The major problem here is I can't find an example of what must be extremely simple rules. Running my own experiments on my firewall looks like Russian Roulette.
Anyone with suggestions how to enable a DMZ to a single address on Opt1?
Thanks in advance.
OK, so here's how I figured it out.
First, I needed to get general Internet access for Opt1 (nothing was getting out). Here's what I found and what worked on that part:
…I thought this was created by default but if not:
If you look at the LAN tab, then the OPT1 tab they should look the same. 1 rule each.
Select from the Menu: Firewall -> Rules then click the OPT1 tab. There should be 1 rule, which is the same as the under the LAN tab, except that it is named OPT1.
* OPT1 net * * * * none Default allow OPT1 to Any rule
If not add it by clicking the little '+' sign in the small grey button to the right and it will open a rule form, 'e' to edit.
Select the following:
Source: 'OPT1 subnet'
Description: 'Default allow OPT1 to Any rule' This will allow everything outbound.
If there is a rule pointing to LAN you may want to remove this, or modify it to allow only the traffic to access particular services.
Pasted from <http: forum.pfsense.org="" index.php?topic="47519.0">Next, I needed to, in effect, have a videophone sitting on a address specific DMZ. Here's what worked:
Go to Firewall/ NAT
Choose the Make New Rule Icon (grey box with the +) on the right side.
(This isn't where it's going to, but where the outside world thinks it came from- the WAN side of your router.)
Destination Port Range
This can be precise or as large as you need it. In effect you can make it a DMZ.
Redirect target IP
THIS is where your device is located on your network. It's what is making the request and needing the info.
Redirect target port
Put the single port number- if it's a range of numbers, just put down the first and it internally adds the rest.
Good thing to add here. A month from now you'll likely forget what it was about.
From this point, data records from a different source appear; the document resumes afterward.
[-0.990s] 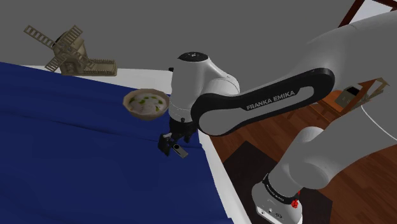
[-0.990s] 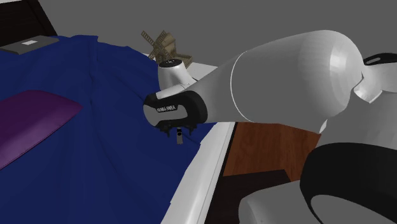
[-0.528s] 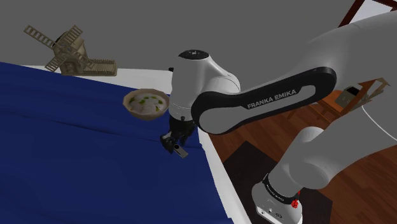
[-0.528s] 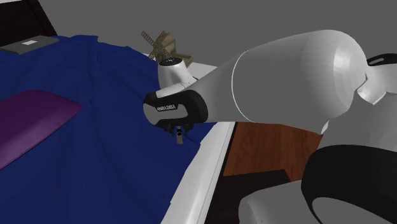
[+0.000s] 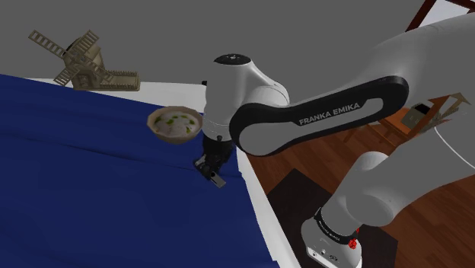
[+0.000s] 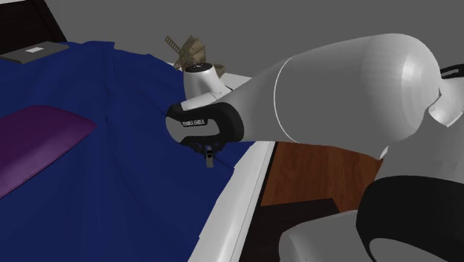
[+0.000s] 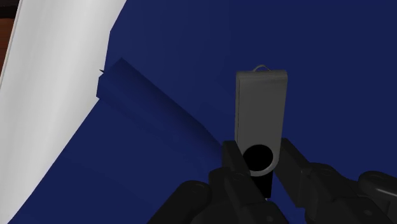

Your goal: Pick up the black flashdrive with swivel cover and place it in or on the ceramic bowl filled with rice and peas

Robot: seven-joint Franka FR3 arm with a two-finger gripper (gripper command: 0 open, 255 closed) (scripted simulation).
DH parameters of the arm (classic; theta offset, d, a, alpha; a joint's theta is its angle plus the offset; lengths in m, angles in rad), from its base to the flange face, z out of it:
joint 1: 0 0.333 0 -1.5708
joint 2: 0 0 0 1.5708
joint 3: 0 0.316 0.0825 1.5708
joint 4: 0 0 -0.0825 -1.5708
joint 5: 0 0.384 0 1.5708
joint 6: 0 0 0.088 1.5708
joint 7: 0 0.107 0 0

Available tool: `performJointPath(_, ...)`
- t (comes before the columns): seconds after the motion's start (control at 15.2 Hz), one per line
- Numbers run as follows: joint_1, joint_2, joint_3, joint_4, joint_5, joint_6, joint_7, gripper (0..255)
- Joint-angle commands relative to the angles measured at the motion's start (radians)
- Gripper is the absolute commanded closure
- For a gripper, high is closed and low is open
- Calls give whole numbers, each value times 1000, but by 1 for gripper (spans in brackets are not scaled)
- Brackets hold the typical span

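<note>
The flash drive, grey swivel cover over a black body, is clasped at its pivot end by my gripper, which is shut on it. In the shoulder view the gripper points down at the blue cloth near its edge, the drive sticking out below it. The bowl of rice and peas stands just beyond the gripper toward the shoulder view's upper left. From the second exterior view, the gripper and the drive hang under the arm's wrist.
A wooden windmill model stands at the back of the surface. A white edge borders the blue cloth beside the stand. A purple cushion and a dark flat object lie farther off on the cloth.
The fingers were apart around the flash drive a second ago and have since closed on it. The arm has barely shifted.
</note>
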Motion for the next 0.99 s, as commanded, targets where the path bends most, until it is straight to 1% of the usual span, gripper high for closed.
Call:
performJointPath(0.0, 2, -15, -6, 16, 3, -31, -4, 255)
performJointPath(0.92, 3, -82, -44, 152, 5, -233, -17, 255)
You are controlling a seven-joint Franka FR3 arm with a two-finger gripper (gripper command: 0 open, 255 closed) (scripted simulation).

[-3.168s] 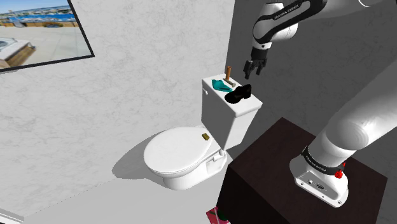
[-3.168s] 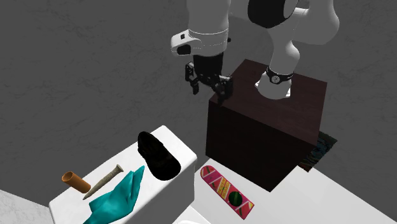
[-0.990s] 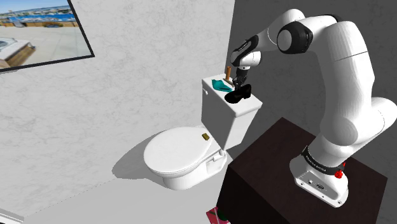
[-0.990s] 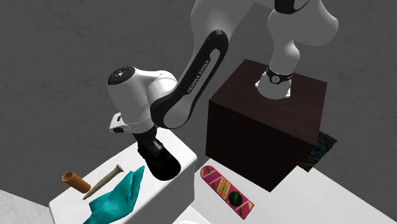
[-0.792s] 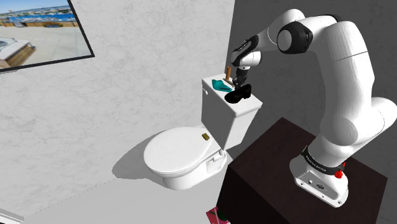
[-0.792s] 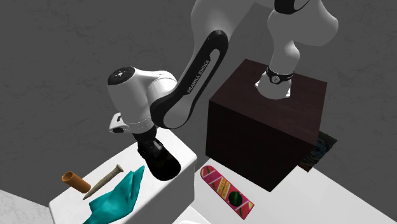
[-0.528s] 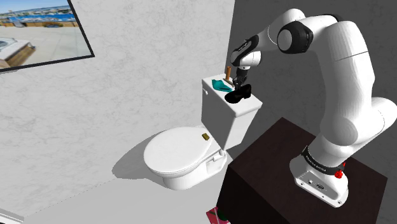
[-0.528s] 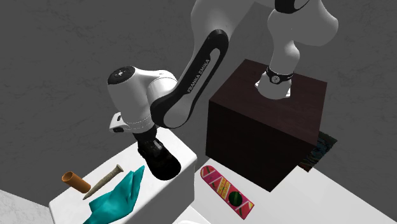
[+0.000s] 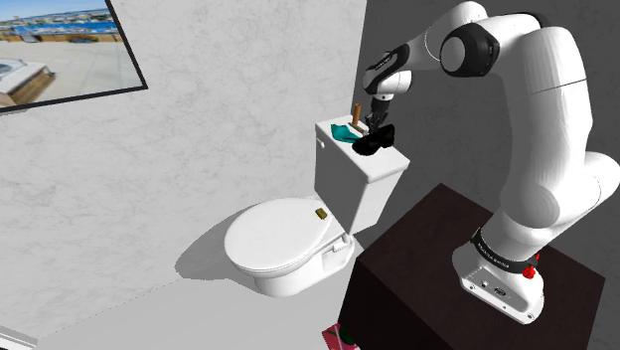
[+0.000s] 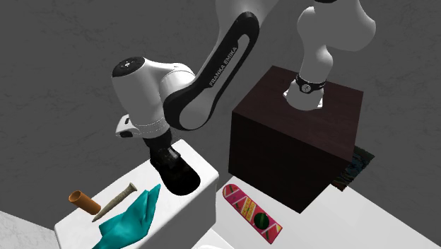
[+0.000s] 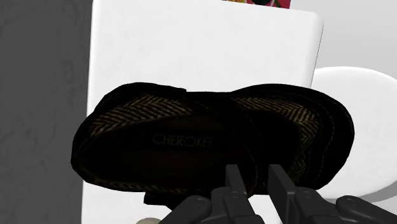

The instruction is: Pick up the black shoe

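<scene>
Toilet tank [image 9: 353, 189], black shoe [image 11: 191, 143] (marked CHEROKEE)

White mottled wall [image 9: 199, 149] meets dark grey wall [image 9: 437, 149] at a corner. Framed seaside picture [image 9: 60, 50] on white wall. White toilet [image 9: 278, 239] on pale floor [image 9: 149, 318].

Black shoe [image 11: 210, 143], low slip-on with herringbone lining and CHEROKEE printed on the insole, opening facing up, side wall pinched by the gripper [image 11: 254, 173], over the white toilet tank lid [image 11: 191, 51], contact with it unclear
</scene>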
This probably has a dollop or two of kludge in it, but it does work. Corrections or improvements altogether welcome.
phil.davis last edited by
That works. In most cases you don't want systems in your DMZ to have general access to LAN (LAN is typically required to be better secured). So on OPT1 you would put a block rule at the top of the list, blocking source OPT1, destination LAN - or something similar. Then if a system in your DMZ is compromised from outside, the attacker can't use it to try and hop further in to your LAN. You might also want to block OPT1net to OPT1address to prevent access to the pfSense webGUI from a DMZ system.
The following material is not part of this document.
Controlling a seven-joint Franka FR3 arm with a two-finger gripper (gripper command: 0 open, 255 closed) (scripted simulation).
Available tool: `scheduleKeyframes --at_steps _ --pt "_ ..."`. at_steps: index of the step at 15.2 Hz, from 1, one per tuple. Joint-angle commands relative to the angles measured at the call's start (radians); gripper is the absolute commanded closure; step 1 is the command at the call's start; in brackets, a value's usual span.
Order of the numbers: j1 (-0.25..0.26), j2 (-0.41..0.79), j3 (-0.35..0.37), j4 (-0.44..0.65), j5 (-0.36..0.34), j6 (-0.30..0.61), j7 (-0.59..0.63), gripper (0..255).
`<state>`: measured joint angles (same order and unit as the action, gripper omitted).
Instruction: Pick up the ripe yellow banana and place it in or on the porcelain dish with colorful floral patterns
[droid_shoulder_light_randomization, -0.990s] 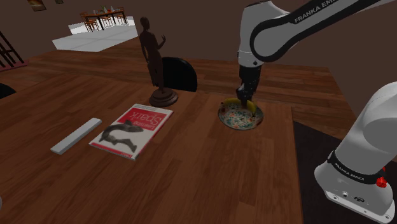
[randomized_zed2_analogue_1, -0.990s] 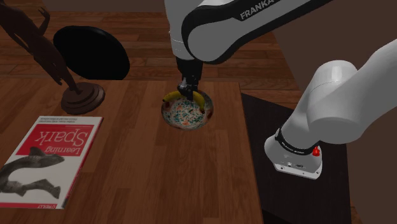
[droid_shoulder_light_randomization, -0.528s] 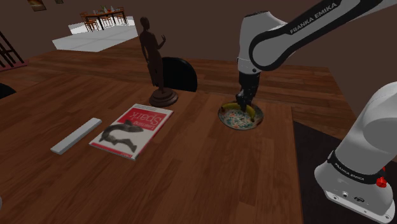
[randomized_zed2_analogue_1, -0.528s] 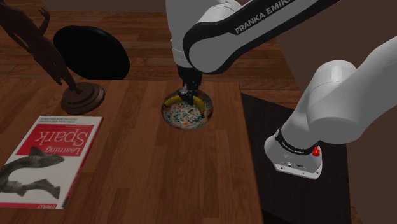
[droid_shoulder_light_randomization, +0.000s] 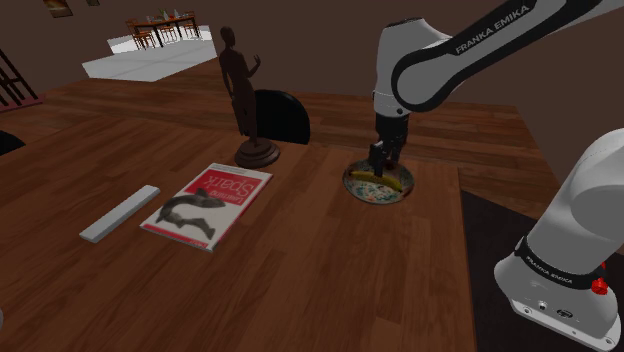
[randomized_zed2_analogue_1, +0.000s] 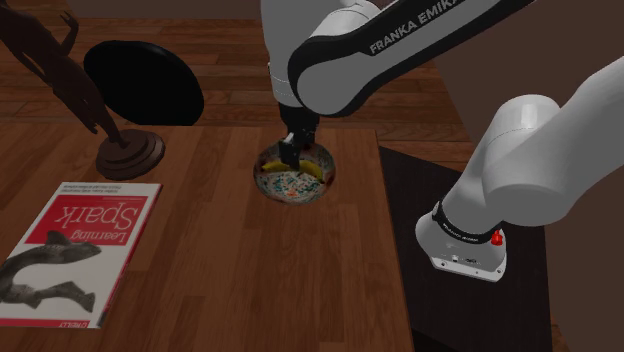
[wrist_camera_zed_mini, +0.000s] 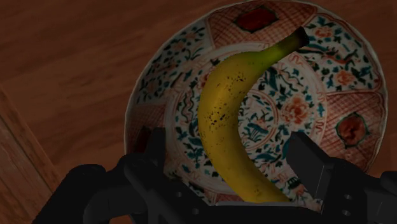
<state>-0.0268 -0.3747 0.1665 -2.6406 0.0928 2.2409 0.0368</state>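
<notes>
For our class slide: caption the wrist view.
Open gripper over a banana lying in the floral dish on a wooden table.

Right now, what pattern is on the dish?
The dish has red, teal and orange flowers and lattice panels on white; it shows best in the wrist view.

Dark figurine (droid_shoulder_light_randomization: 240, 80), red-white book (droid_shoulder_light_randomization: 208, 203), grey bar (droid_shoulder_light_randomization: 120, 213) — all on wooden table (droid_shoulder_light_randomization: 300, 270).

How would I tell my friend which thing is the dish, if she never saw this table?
Find the wooden table, then look near its edge under the robot's black gripper. The dish is the round one painted all over with colourful flowers, with a yellow banana lying in it; the book and dark statue nearby have neither.
</notes>
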Motion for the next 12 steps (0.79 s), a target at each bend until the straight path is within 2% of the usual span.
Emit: scheduleKeyframes --at_steps 1,3,7,12 --pt "0.0 0.0 0.0 0.0 0.0 0.0 0.0 0" --pt "0.0 0.0 0.0 0.0 0.0 0.0 0.0 0" --pt "-0.001 -0.069 -0.011 0.08 -0.002 -0.149 -0.002 0" --pt "-0.001 -0.069 -0.011 0.08 -0.002 -0.149 -0.002 0"
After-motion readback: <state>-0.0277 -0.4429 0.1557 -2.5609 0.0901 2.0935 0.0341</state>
Also, you probably don't need all DMZ machines to get out to anywhere on the net, usually DMZ systems are providing services to things that connect in from WAN - up to you - but you can make the pass rule on OPT1 more restrictive, or even not have it at all.
dillbilly last edited by
I'm having a related but nearly opposite issue. I've got a LAN and a DMZ interface, one assigned 172.16.0.1 the other 192.168.0.1, with rules in place on LAN to block all traffic from DMZ, but traffic is still passing freely between computers on the two network. I'm not understanding why it's automatically being routed.
razzfazz last edited by
You need to specify the rule on the incoming interface (assuming you're not using floating rules); i.e., if you want to filter traffic from DMZ to LAN, that rule would have to be on the DMZ interface, not on the LAN interface.